• [Records shown]
<<<<

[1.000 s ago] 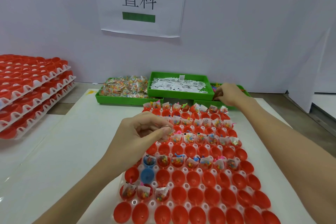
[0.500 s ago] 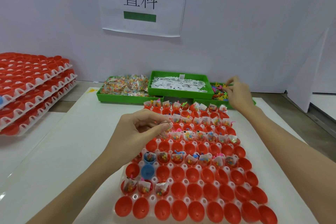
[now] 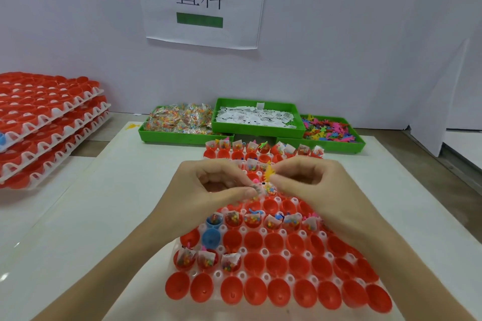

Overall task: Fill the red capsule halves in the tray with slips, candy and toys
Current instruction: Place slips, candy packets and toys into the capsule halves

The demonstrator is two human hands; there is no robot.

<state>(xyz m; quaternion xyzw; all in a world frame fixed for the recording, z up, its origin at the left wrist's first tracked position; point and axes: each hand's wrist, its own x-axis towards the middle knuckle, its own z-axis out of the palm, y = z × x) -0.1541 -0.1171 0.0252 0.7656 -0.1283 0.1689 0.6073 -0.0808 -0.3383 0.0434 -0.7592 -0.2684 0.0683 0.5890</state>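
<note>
A yellow toy [image 3: 268, 172] is pinched between thumb and fingertips of the right hand [image 3: 310, 182], held just above the middle rows of the tray [image 3: 242, 275]. A small candy packet [image 3: 263, 189] with a paper slip is pinched in the left hand [image 3: 208, 190], fingers curled round it, right beside the toy; the two hands nearly touch. Change from a second ago: the right hand was then reaching into the green toy bin [image 3: 336, 147] at the back right, and has since been brought back over the tray with a toy in it, while the left hand has stayed over the same spot. Judgement: one full set (slip, candy, toy) is now assembled at the fingertips and is about to be dropped into the next empty red capsule half [image 3: 272, 204], directly below the hands. Back rows are seen filled, plus one middle row and three cups at lower left; most near rows are still empty, so the tray is judged roughly half done. A blue capsule half [image 3: 210, 238] sits among the red ones. Candy bin [image 3: 182, 137] and slip bin [image 3: 255, 130] remain stocked behind the tray; stacked trays [image 3: 49, 122] are at far left.
</note>
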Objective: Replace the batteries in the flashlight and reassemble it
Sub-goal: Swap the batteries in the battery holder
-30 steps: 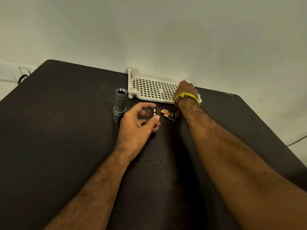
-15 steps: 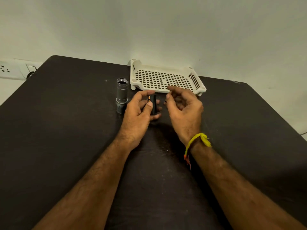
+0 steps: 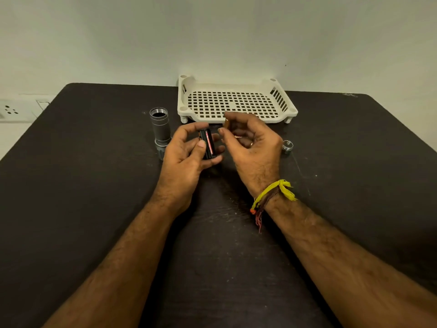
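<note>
While both hands work just above the desk, I read the step in hand as loading a fresh cell into the holder, so that is where I keep my care. Farthest left stands the body, upright with its threaded mouth open to the ceiling, near the left hand but apart from it; I leave it alone until the holder is full. My left hand grips the holder, thumb pressed on its near side and fingers curled behind, a red strip showing along the open slot. I would keep that slot turned toward the right hand and hold the holder steady, not rotate it. My right hand pinches a battery between thumb and curled fingers, raised just beside the holder's top, not yet touching it. Which end faces down I cannot tell, so I would check polarity against the slot markings before pressing, seat the spring end first, then push the other end flat. Behind the hands sits the tray. Right of the right hand lies the cap, spring up, for screwing on last.
</note>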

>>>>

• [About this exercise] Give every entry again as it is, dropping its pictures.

• [Output for this exercise]
[1.000 s ago] 
[0.500 s ago] 
[now] 

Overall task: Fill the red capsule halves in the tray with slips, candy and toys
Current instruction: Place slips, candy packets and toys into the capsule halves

The demonstrator is two human hands; there is no robot.

<state>(xyz m; quaternion xyzw; all in a world frame fixed for the recording, z up, its origin at the left wrist's first tracked position; point and axes: each hand's wrist, its own x-axis towards the middle knuckle, its own z-axis out of the palm, y = z × x) -0.1541 -0.1171 0.0252 0.7656 -0.1283 0.1689 0.6073 -0.0808 -0.3383 0.0434 -0.7592 -0.2684 0.0683 0.5890</state>
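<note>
A yellow toy [image 3: 268, 172] is pinched between thumb and fingertips of the right hand [image 3: 310, 182], held just above the middle rows of the tray [image 3: 242, 275]. A small candy packet [image 3: 263, 189] with a paper slip is pinched in the left hand [image 3: 208, 190], fingers curled round it, right beside the toy; the two hands nearly touch. Change from a second ago: the right hand was then reaching into the green toy bin [image 3: 336, 147] at the back right, and has since been brought back over the tray with a toy in it, while the left hand has stayed over the same spot. Judgement: one full set (slip, candy, toy) is now assembled at the fingertips and is about to be dropped into the next empty red capsule half [image 3: 272, 204], directly below the hands. Back rows are seen filled, plus one middle row and three cups at lower left; most near rows are still empty, so the tray is judged roughly half done. A blue capsule half [image 3: 210, 238] sits among the red ones. Candy bin [image 3: 182, 137] and slip bin [image 3: 255, 130] remain stocked behind the tray; stacked trays [image 3: 49, 122] are at far left.
</note>
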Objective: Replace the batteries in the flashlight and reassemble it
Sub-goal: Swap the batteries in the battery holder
-30 steps: 
-15 steps: 
+0 steps: 
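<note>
While both hands work just above the desk, I read the step in hand as loading a fresh cell into the holder, so that is where I keep my care. Farthest left stands the body, upright with its threaded mouth open to the ceiling, near the left hand but apart from it; I leave it alone until the holder is full. My left hand grips the holder, thumb pressed on its near side and fingers curled behind, a red strip showing along the open slot. I would keep that slot turned toward the right hand and hold the holder steady, not rotate it. My right hand pinches a battery between thumb and curled fingers, raised just beside the holder's top, not yet touching it. Which end faces down I cannot tell, so I would check polarity against the slot markings before pressing, seat the spring end first, then push the other end flat. Behind the hands sits the tray. Right of the right hand lies the cap, spring up, for screwing on last.
</note>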

Nothing more remains to be added to the answer.